Exercise requirements:
Only one stretch of the data is wanted: the line containing "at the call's", the line containing "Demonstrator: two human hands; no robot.", and every line between them, copied exactly.

(Stored items)
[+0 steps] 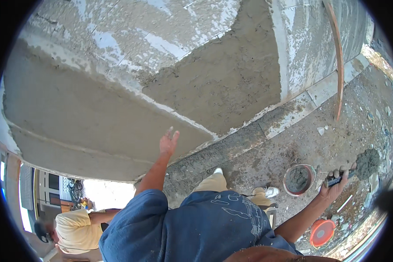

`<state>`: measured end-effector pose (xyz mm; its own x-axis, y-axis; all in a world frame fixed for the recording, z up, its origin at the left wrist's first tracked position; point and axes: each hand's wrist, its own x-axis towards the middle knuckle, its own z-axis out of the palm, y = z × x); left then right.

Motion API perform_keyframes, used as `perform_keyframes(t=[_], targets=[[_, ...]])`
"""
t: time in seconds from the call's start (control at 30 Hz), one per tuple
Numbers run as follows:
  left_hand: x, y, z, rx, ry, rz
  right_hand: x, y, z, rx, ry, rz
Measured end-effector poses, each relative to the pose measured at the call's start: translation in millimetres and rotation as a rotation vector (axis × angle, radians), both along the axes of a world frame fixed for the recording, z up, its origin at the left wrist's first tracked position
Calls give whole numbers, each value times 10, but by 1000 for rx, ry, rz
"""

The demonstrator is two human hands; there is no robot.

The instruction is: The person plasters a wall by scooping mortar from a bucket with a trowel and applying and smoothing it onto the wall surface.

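My left hand point(168, 142) is stretched out in front of the wall, fingers apart and holding nothing. Behind it spreads a smooth band of wet grey mortar point(87, 113); I cannot tell whether the fingertips touch it. A rougher mortar patch point(222, 78) covers the wall further right. Out to the right, my right hand point(335, 180) is wrapped round the dark handle of a trowel point(335, 179). A lump of wet mortar point(367, 163) sits just beyond that hand and hides the blade. Beside the hand stands a bucket point(312, 175) with grey mortar inside.
An orange-red bucket point(322, 233) stands at the lower right. A long wooden strip point(339, 65) leans on the wall at the right. Slabs point(288, 115) run along the wall's foot, and debris litters the ground. Another person in a yellow shirt point(79, 230) is at the lower left.
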<state>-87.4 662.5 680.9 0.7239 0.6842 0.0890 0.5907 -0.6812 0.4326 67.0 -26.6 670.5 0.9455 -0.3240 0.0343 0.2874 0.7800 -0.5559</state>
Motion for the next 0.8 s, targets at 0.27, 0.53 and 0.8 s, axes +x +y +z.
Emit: perform_keyframes(t=[0.27, 0.53, 0.8], targets=[[-1960, 1159, 54, -288, -125, 85, -133, 549, 1692, -237, -188, -861], [-5076, 1809, -1076, -391, 734, 78, -607, 2893, 1848, -348, 249, -1473], [-7191, 2660, -558, -1218, 634, -216, -508, 6308, 1636, -1464, 224, 8]])
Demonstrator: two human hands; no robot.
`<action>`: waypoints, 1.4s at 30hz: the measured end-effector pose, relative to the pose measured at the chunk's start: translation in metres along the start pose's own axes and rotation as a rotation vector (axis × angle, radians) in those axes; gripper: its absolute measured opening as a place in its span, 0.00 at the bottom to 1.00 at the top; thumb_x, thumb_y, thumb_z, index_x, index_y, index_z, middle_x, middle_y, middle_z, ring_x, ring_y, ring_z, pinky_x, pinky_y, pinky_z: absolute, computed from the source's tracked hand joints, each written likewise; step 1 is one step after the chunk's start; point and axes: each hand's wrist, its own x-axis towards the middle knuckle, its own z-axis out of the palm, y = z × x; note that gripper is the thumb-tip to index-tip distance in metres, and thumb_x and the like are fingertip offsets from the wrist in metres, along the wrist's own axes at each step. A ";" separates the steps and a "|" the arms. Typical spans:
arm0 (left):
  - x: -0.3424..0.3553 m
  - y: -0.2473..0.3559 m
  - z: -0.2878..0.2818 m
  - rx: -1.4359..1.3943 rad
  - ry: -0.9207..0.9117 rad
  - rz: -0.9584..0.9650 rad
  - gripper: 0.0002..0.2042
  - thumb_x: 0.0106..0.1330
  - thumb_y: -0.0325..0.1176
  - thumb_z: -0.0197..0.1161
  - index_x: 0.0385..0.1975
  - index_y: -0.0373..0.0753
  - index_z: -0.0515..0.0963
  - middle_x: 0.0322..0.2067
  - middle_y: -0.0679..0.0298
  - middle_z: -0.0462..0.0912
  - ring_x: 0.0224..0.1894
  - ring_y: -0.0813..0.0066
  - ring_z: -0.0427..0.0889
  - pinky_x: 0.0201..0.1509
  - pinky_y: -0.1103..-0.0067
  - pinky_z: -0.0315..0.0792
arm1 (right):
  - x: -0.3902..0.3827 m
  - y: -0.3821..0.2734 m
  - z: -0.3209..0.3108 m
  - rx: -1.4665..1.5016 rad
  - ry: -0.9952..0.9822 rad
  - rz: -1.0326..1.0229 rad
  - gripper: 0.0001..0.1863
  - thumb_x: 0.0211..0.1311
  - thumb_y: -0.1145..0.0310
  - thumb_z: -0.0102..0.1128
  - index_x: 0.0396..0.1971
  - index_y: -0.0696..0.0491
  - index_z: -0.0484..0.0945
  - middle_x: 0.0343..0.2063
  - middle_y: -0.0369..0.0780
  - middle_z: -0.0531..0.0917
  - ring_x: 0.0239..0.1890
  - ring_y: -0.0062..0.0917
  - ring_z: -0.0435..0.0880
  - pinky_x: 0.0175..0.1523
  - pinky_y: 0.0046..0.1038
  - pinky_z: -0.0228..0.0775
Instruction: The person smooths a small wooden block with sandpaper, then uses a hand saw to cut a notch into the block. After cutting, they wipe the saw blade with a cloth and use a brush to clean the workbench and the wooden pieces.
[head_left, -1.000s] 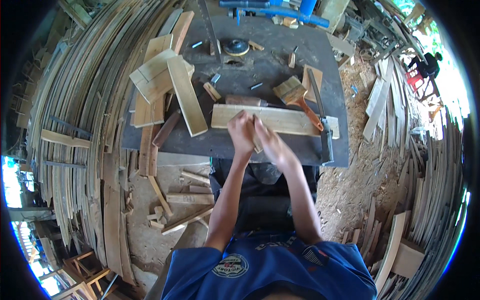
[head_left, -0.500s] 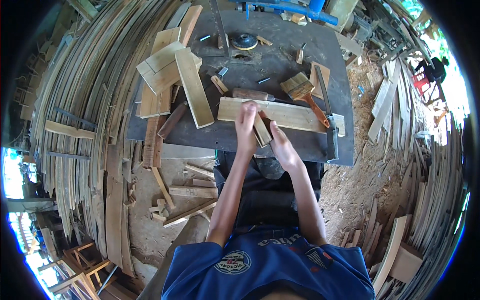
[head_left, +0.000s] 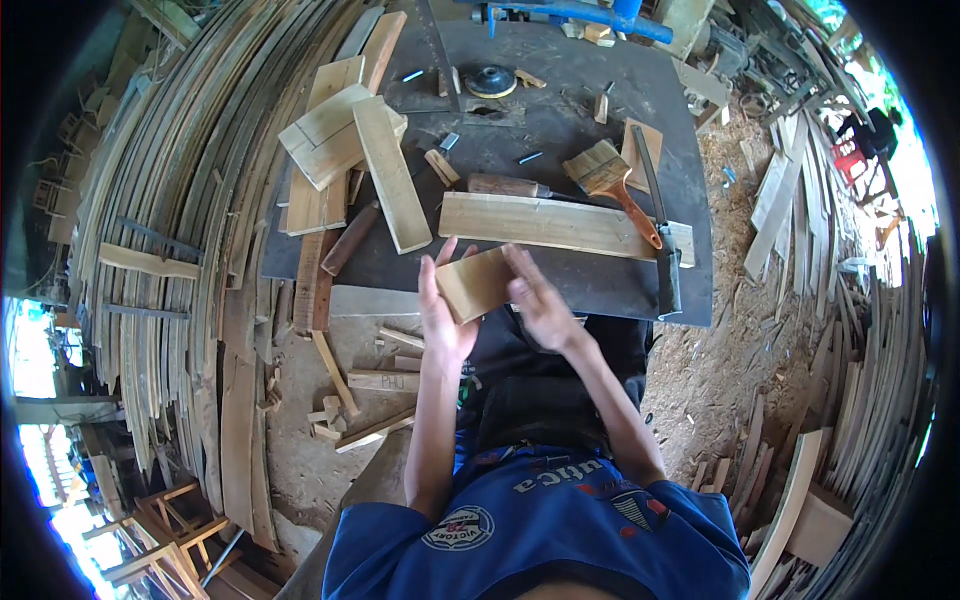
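Note:
A small flat wooden block (head_left: pixel 474 286) is in my left hand (head_left: pixel 446 318), resting against the palm with the fingers behind it and its broad face turned up. My right hand (head_left: pixel 545 312) is at the block's right end, fingers stretched out and slightly blurred, the fingertips at its edge. Just beyond both hands lies a long pale board (head_left: pixel 540 221) across the bench. A wide paintbrush (head_left: pixel 605 180) and a metal-framed saw (head_left: pixel 661 225) rest over its right part. Behind the board is a wooden-handled tool (head_left: pixel 505 186).
Boards (head_left: pixel 390 180) are piled on the bench's left, beside another wooden handle (head_left: pixel 350 240). A round black disc (head_left: pixel 491 81) and a blue clamp (head_left: pixel 580 15) are at the back. Offcuts (head_left: pixel 385 380) lie on the floor; stacked planks (head_left: pixel 170 230) line the left.
The block has turned from edge-up to broad face up and moved left and nearer me. My left hand has opened out under it; my right hand has shifted to its right end.

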 end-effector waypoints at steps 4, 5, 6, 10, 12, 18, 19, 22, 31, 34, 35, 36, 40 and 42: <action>0.003 -0.016 0.032 0.274 -0.083 0.145 0.29 0.66 0.57 0.34 0.59 0.43 0.57 0.54 0.60 0.64 0.57 0.71 0.61 0.61 0.73 0.55 | -0.008 -0.050 0.010 -0.032 -0.070 -0.298 0.37 0.63 0.43 0.24 0.62 0.57 0.46 0.64 0.48 0.43 0.67 0.40 0.36 0.67 0.36 0.28; 0.002 -0.018 0.033 0.374 -0.150 0.218 0.29 0.66 0.57 0.34 0.59 0.43 0.57 0.54 0.60 0.63 0.58 0.72 0.60 0.61 0.74 0.53 | -0.010 -0.059 0.008 0.026 -0.093 -0.338 0.38 0.63 0.42 0.22 0.63 0.57 0.45 0.64 0.48 0.42 0.67 0.40 0.35 0.67 0.37 0.28; 0.006 -0.020 0.037 0.336 -0.095 0.189 0.30 0.65 0.58 0.33 0.59 0.43 0.57 0.55 0.60 0.62 0.58 0.71 0.60 0.62 0.74 0.52 | -0.003 -0.056 0.002 0.060 -0.114 -0.344 0.38 0.63 0.41 0.23 0.63 0.57 0.45 0.65 0.47 0.42 0.67 0.39 0.34 0.67 0.37 0.27; 0.005 -0.018 0.044 0.176 -0.012 0.102 0.30 0.66 0.58 0.32 0.59 0.41 0.57 0.55 0.58 0.62 0.60 0.69 0.57 0.64 0.71 0.48 | 0.015 0.013 -0.009 0.108 0.012 0.023 0.37 0.63 0.43 0.24 0.63 0.57 0.46 0.65 0.46 0.44 0.67 0.36 0.36 0.68 0.33 0.27; 0.014 -0.027 0.030 0.335 -0.070 0.242 0.30 0.66 0.58 0.31 0.60 0.42 0.56 0.55 0.58 0.62 0.59 0.70 0.59 0.63 0.72 0.50 | 0.009 -0.024 -0.002 0.081 -0.053 -0.192 0.36 0.64 0.44 0.24 0.62 0.57 0.46 0.65 0.46 0.44 0.67 0.36 0.36 0.68 0.33 0.28; 0.004 -0.012 0.022 0.565 -0.076 0.285 0.28 0.68 0.53 0.31 0.60 0.40 0.58 0.47 0.55 0.73 0.47 0.69 0.73 0.53 0.75 0.65 | 0.011 0.014 -0.004 0.191 0.076 -0.076 0.35 0.64 0.45 0.26 0.61 0.58 0.50 0.64 0.45 0.49 0.67 0.34 0.39 0.67 0.33 0.29; 0.003 -0.010 0.020 0.662 -0.064 0.240 0.27 0.69 0.51 0.33 0.59 0.38 0.59 0.45 0.55 0.74 0.46 0.70 0.74 0.53 0.77 0.65 | 0.014 0.025 -0.008 0.298 0.105 0.005 0.35 0.64 0.45 0.26 0.61 0.58 0.50 0.64 0.45 0.50 0.67 0.34 0.39 0.67 0.33 0.29; -0.003 -0.008 0.040 1.059 -0.159 0.444 0.26 0.67 0.46 0.39 0.57 0.31 0.59 0.28 0.45 0.77 0.32 0.68 0.79 0.37 0.77 0.70 | 0.008 -0.016 -0.013 0.214 0.086 -0.198 0.34 0.65 0.47 0.25 0.61 0.58 0.50 0.64 0.44 0.49 0.67 0.33 0.38 0.67 0.32 0.28; 0.000 -0.009 0.056 1.204 -0.416 0.485 0.22 0.69 0.44 0.34 0.40 0.30 0.70 0.21 0.45 0.76 0.29 0.45 0.77 0.30 0.64 0.69 | -0.013 -0.033 -0.018 0.285 0.247 -0.268 0.32 0.67 0.52 0.26 0.60 0.63 0.52 0.63 0.45 0.51 0.67 0.34 0.40 0.67 0.33 0.26; -0.001 -0.011 0.064 1.274 -0.453 0.443 0.20 0.69 0.43 0.35 0.37 0.31 0.71 0.22 0.43 0.75 0.28 0.43 0.75 0.29 0.61 0.69 | -0.015 -0.014 -0.024 0.462 0.302 -0.303 0.30 0.67 0.54 0.27 0.59 0.63 0.53 0.62 0.47 0.53 0.66 0.34 0.45 0.67 0.32 0.33; 0.000 -0.011 0.068 1.281 -0.456 0.440 0.20 0.69 0.43 0.36 0.37 0.32 0.71 0.23 0.42 0.75 0.28 0.42 0.74 0.29 0.60 0.68 | -0.012 -0.001 -0.027 0.530 0.348 -0.210 0.30 0.67 0.54 0.27 0.59 0.63 0.53 0.62 0.48 0.54 0.66 0.34 0.46 0.67 0.32 0.35; 0.000 -0.011 0.072 1.305 -0.470 0.460 0.21 0.69 0.43 0.35 0.36 0.32 0.71 0.22 0.43 0.75 0.28 0.43 0.75 0.29 0.62 0.68 | -0.011 0.011 -0.029 0.594 0.359 -0.081 0.30 0.67 0.54 0.29 0.61 0.62 0.50 0.63 0.42 0.52 0.65 0.28 0.48 0.67 0.30 0.34; 0.001 -0.016 0.074 1.402 -0.497 0.504 0.23 0.69 0.45 0.33 0.32 0.32 0.72 0.21 0.45 0.75 0.27 0.47 0.76 0.30 0.66 0.69 | -0.020 -0.017 -0.027 0.529 0.373 -0.170 0.29 0.68 0.56 0.28 0.60 0.62 0.51 0.63 0.45 0.53 0.65 0.30 0.48 0.67 0.30 0.34; 0.002 -0.015 0.075 1.424 -0.497 0.366 0.23 0.69 0.45 0.34 0.32 0.32 0.72 0.23 0.45 0.75 0.30 0.45 0.75 0.32 0.65 0.68 | -0.021 -0.008 -0.032 0.437 0.367 -0.246 0.28 0.68 0.57 0.27 0.59 0.62 0.54 0.61 0.46 0.56 0.65 0.32 0.50 0.66 0.30 0.36</action>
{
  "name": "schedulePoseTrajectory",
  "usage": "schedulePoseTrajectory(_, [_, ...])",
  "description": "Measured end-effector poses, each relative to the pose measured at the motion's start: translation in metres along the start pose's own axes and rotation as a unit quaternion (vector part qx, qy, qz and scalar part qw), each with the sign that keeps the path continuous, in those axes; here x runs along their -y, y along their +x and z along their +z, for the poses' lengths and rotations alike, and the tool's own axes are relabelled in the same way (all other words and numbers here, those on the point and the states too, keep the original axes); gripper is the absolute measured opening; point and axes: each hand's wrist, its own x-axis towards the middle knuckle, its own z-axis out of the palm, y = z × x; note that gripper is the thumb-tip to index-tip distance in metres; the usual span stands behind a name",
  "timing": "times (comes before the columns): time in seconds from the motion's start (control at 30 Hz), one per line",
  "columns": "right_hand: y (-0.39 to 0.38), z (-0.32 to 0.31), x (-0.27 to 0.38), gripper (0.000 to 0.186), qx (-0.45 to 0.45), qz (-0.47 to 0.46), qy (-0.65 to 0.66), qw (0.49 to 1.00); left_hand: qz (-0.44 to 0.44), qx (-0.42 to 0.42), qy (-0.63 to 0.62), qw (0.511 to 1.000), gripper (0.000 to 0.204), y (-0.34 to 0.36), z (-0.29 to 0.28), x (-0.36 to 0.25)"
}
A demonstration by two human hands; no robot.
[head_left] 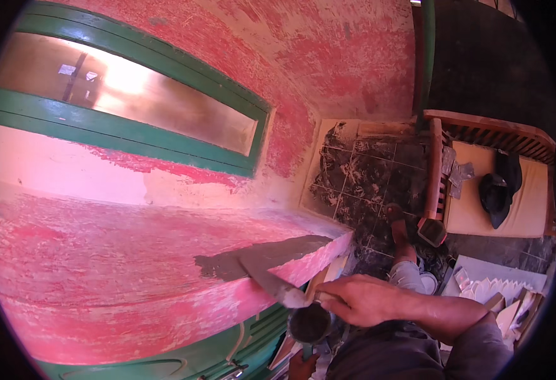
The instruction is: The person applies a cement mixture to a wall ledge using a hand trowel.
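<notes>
My right hand (359, 299) is closed round the handle end of a trowel (274, 283). The trowel's long flat blade reaches left, its tip lying on a wet grey patch of mortar (300, 247) near the corner of the red and pink ledge (119, 253). Just below the trowel is a round dark cup (309, 323) with grey stuff in it. My left hand (303, 366), partly cut off by the lower edge, is closed on the cup's handle.
A green window frame (164, 140) is set in the scraped red wall (354, 57). Beneath the ledge are green panels (192, 360). Splashed dark tiles (366, 174) cover the floor. To the right stand a cushioned wooden bench (474, 212) with dark cloth (496, 196), and stacked pale pieces (480, 285).
</notes>
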Motion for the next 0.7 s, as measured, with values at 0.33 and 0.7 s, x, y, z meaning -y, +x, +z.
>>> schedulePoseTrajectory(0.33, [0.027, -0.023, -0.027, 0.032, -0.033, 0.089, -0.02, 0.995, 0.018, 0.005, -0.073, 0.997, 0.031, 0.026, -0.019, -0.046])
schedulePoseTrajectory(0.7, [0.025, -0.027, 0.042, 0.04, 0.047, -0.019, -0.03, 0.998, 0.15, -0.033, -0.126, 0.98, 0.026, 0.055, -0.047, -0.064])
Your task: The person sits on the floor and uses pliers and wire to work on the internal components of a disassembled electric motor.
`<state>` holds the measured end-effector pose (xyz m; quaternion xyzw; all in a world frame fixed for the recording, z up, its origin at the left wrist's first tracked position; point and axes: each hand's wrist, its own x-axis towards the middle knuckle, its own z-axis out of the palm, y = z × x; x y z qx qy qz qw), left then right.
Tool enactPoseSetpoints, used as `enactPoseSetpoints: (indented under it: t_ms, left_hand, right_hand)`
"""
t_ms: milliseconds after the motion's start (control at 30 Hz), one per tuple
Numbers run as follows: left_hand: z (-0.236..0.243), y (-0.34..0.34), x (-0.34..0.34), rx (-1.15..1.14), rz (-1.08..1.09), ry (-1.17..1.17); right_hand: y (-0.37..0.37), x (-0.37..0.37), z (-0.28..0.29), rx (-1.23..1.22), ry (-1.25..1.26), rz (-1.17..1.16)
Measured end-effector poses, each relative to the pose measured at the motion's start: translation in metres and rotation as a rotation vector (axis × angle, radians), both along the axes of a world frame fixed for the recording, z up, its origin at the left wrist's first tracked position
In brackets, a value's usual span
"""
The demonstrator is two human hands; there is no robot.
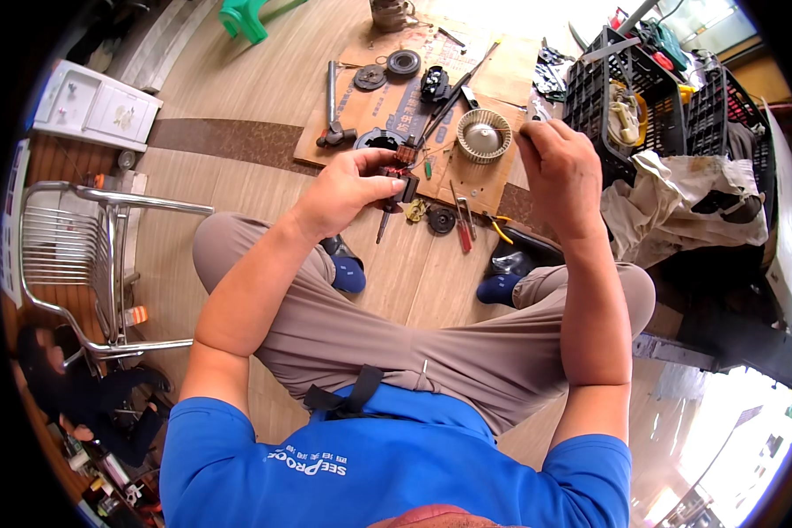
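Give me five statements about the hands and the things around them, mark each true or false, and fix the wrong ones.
1. The left hand holds a motor armature with copper windings. True.
2. The hammer is in the right hand. False: the hammer lies on the cardboard, to the left of the round fan wheel.
3. The fan wheel rests on the cardboard. True.
4. The metal chair is on the right side of the picture. False: it is on the left; the black crates are on the right.
5. The two hands are touching each other. False: they are well apart, with the fan wheel showing between them.
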<state>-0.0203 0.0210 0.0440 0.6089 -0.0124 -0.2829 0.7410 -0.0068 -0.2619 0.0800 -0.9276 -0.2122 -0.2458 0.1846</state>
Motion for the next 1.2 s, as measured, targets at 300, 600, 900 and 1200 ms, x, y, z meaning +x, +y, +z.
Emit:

Result of this exercise:
Measured end-effector poses, each relative to the pose measured at the call's start: translation in millimetres and rotation as a rotation vector (axis × angle, radians), both along the axes of a world frame fixed for the recording, z up, its origin at the left wrist's first tracked position
Calls give whole numbers, each value times 10, but by 1000 for rx, ry, rz
"""

The demonstrator is two human hands; there is no robot.

The instruction is: The person plasters a wall by scooping mortar from a bucket with a trowel and applying and smoothing it onto the wall surface.

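My left hand point(168, 142) is stretched out in front of the wall, fingers apart and holding nothing. Behind it spreads a smooth band of wet grey mortar point(87, 113); I cannot tell whether the fingertips touch it. A rougher mortar patch point(222, 78) covers the wall further right. Out to the right, my right hand point(335, 180) is wrapped round the dark handle of a trowel point(335, 179). A lump of wet mortar point(367, 163) sits just beyond that hand and hides the blade. Beside the hand stands a bucket point(312, 175) with grey mortar inside.
An orange-red bucket point(322, 233) stands at the lower right. A long wooden strip point(339, 65) leans on the wall at the right. Slabs point(288, 115) run along the wall's foot, and debris litters the ground. Another person in a yellow shirt point(79, 230) is at the lower left.
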<state>-87.4 662.5 680.9 0.7239 0.6842 0.0890 0.5907 -0.6812 0.4326 67.0 -26.6 670.5 0.9455 -0.3240 0.0343 0.2874 0.7800 -0.5559</state>
Motion for the next 0.8 s, targets at 0.27, 0.53 and 0.8 s, axes +x +y +z.
Emit: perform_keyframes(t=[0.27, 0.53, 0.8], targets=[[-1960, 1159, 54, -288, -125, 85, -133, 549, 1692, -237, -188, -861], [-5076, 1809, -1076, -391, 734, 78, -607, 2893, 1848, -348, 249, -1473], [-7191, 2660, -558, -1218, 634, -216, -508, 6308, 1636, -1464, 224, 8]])
Demonstrator: two human hands; no robot.

The work is done, and the output is complete.